_Directions_.
The lines to print run from the top of the material below to the line with "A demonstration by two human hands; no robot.", inclusive; please copy them exactly, without pictures.

_The data_.
....

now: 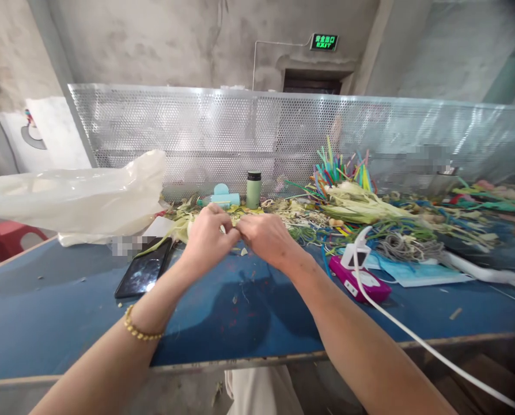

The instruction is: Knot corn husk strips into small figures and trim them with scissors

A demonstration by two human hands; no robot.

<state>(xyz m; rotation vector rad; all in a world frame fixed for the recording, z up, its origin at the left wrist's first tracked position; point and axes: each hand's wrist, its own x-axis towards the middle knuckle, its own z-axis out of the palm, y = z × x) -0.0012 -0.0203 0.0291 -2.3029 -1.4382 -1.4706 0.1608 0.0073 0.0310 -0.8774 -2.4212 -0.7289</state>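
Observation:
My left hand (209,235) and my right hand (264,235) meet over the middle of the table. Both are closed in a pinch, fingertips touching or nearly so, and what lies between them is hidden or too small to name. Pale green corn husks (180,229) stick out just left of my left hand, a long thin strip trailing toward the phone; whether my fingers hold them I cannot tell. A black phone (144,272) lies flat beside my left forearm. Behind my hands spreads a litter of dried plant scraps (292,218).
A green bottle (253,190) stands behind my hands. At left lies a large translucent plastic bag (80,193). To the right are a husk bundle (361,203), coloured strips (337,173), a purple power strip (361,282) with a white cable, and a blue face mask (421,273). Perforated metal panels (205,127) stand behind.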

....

_Final answer_.
now: 

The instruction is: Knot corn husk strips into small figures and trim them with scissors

A demonstration by two human hands; no robot.

For this exercise, nothing further remains.